Geneviève le dépassa avant qu’il n’ait le courage de dire quoi que ce soit. Elle se mit en route dans les profondeurs des oubliettes, se déplaçant rapidement, sachant qu’elle n’aurait qu’un temps limité avant que le garde ne se rende compte qu’il devrait probablement vérifier si elle était effectivement autorisée à descendre ici. Bientôt, il penserait à demander au roi ; il le voulait probablement déjà ; et Geneviève ne pouvait qu’espérer que cela lui prenne le plus longtemps possible avant qu’il n’ait le courage d’abandonner son poste pour le faire.

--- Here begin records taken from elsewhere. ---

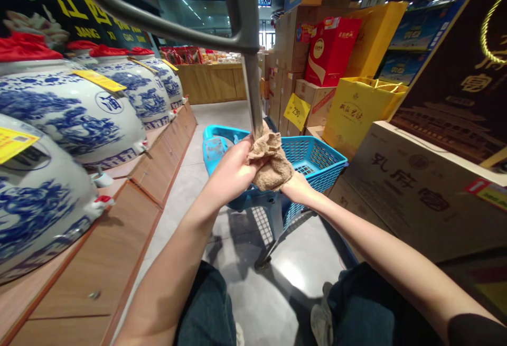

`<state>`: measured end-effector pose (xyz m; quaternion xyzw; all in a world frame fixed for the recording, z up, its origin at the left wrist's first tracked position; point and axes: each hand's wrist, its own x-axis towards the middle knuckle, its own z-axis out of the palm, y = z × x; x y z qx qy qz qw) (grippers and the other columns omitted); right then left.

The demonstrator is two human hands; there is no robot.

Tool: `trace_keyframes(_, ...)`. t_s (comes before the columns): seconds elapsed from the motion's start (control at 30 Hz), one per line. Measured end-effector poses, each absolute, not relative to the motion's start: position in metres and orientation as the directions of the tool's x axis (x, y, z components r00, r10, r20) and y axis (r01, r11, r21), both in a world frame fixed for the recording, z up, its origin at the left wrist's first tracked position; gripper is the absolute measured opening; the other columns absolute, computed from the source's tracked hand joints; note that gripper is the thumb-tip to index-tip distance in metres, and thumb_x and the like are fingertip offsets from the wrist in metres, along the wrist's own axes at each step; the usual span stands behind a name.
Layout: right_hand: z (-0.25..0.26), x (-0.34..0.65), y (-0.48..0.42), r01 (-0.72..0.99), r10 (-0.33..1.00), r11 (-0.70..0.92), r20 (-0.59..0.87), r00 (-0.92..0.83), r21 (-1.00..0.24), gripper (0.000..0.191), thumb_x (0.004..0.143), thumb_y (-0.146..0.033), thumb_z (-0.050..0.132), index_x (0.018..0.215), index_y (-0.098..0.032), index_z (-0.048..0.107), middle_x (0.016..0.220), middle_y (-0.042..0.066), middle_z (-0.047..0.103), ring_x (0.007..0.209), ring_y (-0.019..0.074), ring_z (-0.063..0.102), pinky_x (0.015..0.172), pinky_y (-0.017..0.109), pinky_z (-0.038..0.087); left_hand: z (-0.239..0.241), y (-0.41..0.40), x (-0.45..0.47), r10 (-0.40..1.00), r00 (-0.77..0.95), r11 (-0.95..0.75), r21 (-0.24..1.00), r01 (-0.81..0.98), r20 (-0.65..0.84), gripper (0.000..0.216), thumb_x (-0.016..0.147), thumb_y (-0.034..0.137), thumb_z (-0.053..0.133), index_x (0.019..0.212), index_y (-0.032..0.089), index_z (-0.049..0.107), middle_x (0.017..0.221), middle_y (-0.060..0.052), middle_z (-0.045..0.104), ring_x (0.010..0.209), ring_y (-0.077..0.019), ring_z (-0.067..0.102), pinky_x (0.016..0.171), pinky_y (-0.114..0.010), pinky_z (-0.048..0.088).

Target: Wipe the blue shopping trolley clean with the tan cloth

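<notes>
A tan cloth (273,169) is bunched against the lower part of a grey metal post (252,87), which rises from a blue shopping cart (317,161). My left hand (236,166) is closed at the post, its thumb side against the cloth; the fingertips are hidden. From the right, my right hand (292,183) reaches into the cloth, which covers most of its fingers and appears gripped around the post. Above, the post joins a curved grey handle (158,21). The cart's basket and its blue seat part (216,148) lie just beyond my hands.
On the left, large blue-and-white jars (67,108) with red covers stand on a wooden cabinet (91,251). Cartons (412,187), a yellow bag (352,111) and a red box (330,53) are stacked at the right. Grey floor (273,298) runs between, under my knees.
</notes>
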<state>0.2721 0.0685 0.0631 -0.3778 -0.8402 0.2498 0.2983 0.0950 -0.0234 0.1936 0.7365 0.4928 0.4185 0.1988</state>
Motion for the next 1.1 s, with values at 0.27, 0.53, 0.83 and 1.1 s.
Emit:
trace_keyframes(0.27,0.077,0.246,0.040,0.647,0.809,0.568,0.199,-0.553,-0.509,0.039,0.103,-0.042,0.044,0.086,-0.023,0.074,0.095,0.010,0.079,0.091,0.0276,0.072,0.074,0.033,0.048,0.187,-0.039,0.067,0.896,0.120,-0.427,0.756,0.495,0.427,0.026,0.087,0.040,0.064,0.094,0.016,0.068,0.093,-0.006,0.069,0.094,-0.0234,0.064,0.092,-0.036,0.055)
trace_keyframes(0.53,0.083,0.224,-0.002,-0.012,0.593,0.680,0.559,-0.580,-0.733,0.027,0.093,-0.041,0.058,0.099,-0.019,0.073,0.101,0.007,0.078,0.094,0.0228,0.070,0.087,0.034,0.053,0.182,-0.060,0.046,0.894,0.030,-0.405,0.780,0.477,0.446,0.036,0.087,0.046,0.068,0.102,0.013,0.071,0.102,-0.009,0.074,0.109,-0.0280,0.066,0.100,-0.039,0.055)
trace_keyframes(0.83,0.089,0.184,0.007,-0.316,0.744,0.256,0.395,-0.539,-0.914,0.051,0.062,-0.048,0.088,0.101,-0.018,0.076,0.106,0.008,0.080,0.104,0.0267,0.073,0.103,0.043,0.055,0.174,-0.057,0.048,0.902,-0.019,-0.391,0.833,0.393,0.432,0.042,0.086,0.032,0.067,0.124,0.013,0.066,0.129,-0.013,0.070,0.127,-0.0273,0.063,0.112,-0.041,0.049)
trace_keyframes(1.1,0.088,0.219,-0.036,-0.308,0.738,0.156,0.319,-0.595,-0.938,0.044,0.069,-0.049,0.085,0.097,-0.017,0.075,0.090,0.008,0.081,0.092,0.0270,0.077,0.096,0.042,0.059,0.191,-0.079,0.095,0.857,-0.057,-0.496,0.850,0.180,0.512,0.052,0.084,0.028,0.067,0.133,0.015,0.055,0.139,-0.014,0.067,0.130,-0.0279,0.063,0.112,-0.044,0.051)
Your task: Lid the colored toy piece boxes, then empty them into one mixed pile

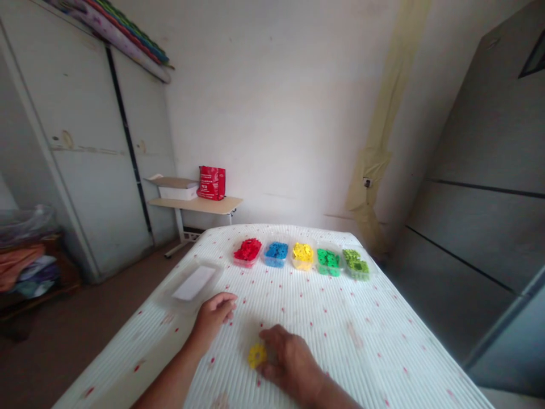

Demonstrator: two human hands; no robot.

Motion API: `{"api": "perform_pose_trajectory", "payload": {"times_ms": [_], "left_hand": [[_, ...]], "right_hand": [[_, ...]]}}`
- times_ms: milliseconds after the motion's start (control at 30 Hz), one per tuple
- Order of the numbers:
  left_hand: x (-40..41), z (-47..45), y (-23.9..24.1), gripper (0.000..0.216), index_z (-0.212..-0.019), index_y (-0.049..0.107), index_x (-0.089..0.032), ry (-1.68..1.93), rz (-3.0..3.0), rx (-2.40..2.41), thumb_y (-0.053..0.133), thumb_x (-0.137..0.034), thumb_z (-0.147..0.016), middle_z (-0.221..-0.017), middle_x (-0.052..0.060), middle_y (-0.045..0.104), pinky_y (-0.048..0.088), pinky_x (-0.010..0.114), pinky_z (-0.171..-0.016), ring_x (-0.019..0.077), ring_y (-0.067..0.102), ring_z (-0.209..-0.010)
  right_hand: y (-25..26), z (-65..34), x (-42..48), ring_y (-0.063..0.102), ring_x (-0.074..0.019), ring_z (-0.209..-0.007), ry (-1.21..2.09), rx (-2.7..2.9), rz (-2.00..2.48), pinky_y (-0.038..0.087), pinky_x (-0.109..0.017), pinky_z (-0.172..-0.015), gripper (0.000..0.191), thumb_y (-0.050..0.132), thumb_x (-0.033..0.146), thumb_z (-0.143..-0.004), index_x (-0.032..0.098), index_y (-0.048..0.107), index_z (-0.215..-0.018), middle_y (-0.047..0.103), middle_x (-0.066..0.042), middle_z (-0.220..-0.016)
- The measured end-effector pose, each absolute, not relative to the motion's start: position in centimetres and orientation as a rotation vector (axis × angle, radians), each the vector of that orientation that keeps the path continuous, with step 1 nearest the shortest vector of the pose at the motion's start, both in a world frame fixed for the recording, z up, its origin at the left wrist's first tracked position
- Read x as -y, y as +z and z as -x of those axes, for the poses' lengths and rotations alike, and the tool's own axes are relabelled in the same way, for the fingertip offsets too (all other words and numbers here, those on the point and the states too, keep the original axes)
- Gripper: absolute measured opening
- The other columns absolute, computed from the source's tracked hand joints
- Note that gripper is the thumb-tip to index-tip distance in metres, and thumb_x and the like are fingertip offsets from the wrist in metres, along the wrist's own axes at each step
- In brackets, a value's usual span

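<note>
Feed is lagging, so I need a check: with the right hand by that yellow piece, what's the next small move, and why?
Probably close the right hand on the yellow piece and lift it. It lies loose on the white cloth at the fingertips, not yet gripped, and a tub of yellow pieces sits in the row ahead. The left hand rests empty.

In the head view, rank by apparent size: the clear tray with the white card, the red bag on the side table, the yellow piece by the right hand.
1. Clear tray
2. Red bag, though farther off, so unsure
3. Yellow piece
</note>
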State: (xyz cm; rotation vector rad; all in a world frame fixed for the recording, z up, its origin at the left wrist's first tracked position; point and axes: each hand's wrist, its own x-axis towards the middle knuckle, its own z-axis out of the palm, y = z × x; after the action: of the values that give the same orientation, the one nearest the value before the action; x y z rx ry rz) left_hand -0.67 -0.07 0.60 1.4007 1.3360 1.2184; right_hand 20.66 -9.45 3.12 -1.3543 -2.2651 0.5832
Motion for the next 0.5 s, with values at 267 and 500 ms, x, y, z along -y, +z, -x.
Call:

Geneviève descendit dans les oubliettes, par un escalier sinueux et glissant, dans des endroits couverts de moisissure, alors qu’elle était sûre d’entendre de l’eau s’égoutter quelque part près d’elle. Elle entendait plus que cela également : des cris venaient de quelque part plus fond, et elle espéra qu’il ne s’agissait pas de ceux de Garet.

Geneviève ne voyait rien au-delà du petit cercle de lumière que la bougie lui offrait. La lumière était sombre et vacillante, et ne lui permettait de voir que quelques mètres de couloir de pierre. Il y avait des portes de chaque côté, en chêne et avec des trappes de fer placées à hauteur des yeux pour que le geôlier puisse surveiller les prisonniers.

Il y avait probablement des prisonniers dans plusieurs des cellules, et une partie d’elle-même souhaitait pouvoir tous les libérer, mais elle savait qu’il n’y aurait aucun moyen de le faire. Elle pourrait peut-être faire sortir Garet, surtout si elle pouvait trouver un endroit pour se cacher avec lui jusqu’au retour du messager de sa sœur. Il n’y avait cependant aucune chance qu’elle puisse faire sortir autant de prisonniers de cet endroit.

Elle se rendit jusqu’à la dernière cellule, soulagée de ne pas avoir eu à chercher dans chacune d’entre elles pour essayer de trouver Garet. Geneviève n’était pas sûre de pouvoir supporter de voir toutes les personnes qu’ils avaient capturées et torturées.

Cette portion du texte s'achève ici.